Excerpts from a dataset
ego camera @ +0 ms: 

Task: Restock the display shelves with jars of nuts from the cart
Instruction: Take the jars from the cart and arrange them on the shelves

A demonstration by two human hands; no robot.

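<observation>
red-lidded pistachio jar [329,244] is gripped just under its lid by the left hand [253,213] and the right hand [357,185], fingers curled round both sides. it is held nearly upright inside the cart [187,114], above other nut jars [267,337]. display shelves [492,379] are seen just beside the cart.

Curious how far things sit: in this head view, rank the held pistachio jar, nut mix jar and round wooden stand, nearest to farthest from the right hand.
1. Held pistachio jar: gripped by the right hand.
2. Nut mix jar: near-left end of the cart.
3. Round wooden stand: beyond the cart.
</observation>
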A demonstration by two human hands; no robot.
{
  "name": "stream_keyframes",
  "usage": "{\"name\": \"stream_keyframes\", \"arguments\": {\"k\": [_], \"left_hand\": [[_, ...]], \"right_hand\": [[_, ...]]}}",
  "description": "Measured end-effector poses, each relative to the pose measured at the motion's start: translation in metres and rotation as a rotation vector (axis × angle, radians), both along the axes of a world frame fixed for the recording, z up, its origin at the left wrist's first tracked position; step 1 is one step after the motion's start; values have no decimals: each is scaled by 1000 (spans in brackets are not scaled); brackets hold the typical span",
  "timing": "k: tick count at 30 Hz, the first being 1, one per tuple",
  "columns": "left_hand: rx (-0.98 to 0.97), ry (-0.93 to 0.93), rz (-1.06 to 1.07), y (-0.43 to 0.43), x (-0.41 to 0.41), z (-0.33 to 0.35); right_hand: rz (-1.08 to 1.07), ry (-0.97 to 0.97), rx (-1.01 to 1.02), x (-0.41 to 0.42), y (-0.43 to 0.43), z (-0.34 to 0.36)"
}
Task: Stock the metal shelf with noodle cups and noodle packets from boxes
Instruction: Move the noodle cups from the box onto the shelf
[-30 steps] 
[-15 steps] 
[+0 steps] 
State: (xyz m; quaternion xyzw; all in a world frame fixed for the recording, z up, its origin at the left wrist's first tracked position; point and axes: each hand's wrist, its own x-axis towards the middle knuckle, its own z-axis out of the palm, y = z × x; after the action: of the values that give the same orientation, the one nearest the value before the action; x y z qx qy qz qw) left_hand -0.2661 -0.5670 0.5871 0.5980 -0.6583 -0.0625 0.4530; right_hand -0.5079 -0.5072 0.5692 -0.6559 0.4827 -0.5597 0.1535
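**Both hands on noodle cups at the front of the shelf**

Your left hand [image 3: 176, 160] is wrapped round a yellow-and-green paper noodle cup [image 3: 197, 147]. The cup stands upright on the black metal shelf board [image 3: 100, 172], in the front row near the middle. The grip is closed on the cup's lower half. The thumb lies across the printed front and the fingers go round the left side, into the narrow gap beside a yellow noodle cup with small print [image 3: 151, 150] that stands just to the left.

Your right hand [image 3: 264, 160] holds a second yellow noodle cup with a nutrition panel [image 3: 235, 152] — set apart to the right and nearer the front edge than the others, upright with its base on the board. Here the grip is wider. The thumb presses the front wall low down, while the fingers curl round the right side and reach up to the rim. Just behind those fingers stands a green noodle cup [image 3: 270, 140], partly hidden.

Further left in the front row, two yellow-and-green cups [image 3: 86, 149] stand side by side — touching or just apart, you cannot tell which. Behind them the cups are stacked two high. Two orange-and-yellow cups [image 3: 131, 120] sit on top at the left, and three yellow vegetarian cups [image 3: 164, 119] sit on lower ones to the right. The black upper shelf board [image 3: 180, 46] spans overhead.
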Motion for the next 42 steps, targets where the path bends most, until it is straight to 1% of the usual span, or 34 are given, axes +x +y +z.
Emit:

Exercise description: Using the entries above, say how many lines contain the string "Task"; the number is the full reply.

Output: 2